Laura no tardaría en confesarme que si se había detenido en la página de contactos del periódico y se había interesado por un “chico normal que quiere pagarse los estudios”, fue porque pensaba que yo sería feo, horrible, un monstruo de ojos bizcos, orejas desfiguradas y dientes de los que asoman entre los labios al masticar. Que eso es lo que significa “normal” en el vocabulario de sus amigas.

–Feos, coño, me gustan feos. Feos y torpes –volvió a elevar el tono encontrando, en esta ocasión, la complicidad de una mujer pelirroja que sonreía mientras tocaba el escaso pelo que asomaba en la cabeza de su pareja, mucho mayor que ella.
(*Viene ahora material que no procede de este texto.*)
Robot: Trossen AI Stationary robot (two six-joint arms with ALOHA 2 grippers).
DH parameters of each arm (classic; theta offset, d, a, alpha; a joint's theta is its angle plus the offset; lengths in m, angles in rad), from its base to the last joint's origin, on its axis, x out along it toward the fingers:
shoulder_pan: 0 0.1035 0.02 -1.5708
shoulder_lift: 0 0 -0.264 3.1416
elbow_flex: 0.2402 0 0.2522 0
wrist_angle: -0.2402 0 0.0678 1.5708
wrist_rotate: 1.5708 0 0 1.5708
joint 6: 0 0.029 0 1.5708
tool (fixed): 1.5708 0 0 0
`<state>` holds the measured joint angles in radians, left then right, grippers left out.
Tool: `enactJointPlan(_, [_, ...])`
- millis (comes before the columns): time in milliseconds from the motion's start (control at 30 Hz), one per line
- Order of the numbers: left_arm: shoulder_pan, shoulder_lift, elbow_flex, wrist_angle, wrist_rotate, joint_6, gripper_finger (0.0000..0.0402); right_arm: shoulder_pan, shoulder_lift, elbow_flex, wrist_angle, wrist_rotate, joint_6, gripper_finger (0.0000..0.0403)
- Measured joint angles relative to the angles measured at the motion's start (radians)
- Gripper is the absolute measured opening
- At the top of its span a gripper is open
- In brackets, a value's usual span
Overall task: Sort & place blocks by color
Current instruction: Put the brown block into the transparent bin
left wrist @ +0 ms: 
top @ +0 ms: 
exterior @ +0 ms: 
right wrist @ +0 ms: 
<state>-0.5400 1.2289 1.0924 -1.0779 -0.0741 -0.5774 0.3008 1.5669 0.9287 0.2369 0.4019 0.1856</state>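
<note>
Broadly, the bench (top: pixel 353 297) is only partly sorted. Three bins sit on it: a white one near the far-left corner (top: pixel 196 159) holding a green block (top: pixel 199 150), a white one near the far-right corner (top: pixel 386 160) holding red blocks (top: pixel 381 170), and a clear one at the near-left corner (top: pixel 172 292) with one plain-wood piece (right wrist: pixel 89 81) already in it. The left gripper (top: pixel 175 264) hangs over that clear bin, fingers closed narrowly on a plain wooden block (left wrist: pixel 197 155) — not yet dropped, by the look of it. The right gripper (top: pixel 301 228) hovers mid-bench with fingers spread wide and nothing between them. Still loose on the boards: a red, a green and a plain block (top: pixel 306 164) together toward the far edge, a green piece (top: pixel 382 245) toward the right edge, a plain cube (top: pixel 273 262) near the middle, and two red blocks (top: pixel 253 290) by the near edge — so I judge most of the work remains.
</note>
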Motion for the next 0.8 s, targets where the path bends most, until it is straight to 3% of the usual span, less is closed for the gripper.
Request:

Laura no tardaría en confesarme que no iba a pagarme el servicio por ser atractivo y, además, buen chaval. Que a ella no le gustaban los chicos majos y bien parecidos, por lo que ni siquiera nos acostaríamos. Que le daba corte hacérselo con un niño tan mono, vaya.

–Si es que estás muy bueno –exclamó con voz sonora al darme un beso en los labios antes de abandonar el local, lo que provocó una carcajada en el padre de los niños que antes nos había reprendido. El camarero, por su parte, siguió sirviendo cafés en lo que la mujer pelirroja, aprovechando la ausencia de su compañero, empezó a hojear el periódico local.

Ahora, transcurridos unos meses, cuando ya me había olvidado de Laura y de aquella tarde, una citación del juzgado de instrucción me ha obligado a hacer memoria. Sobre todo cuando, tras la protocolaria toma de datos, el juez me ha preguntado por mi paradero la pasada noche de Navidad.

–No, Laura no me confesó que fuera a estrangular a nadie.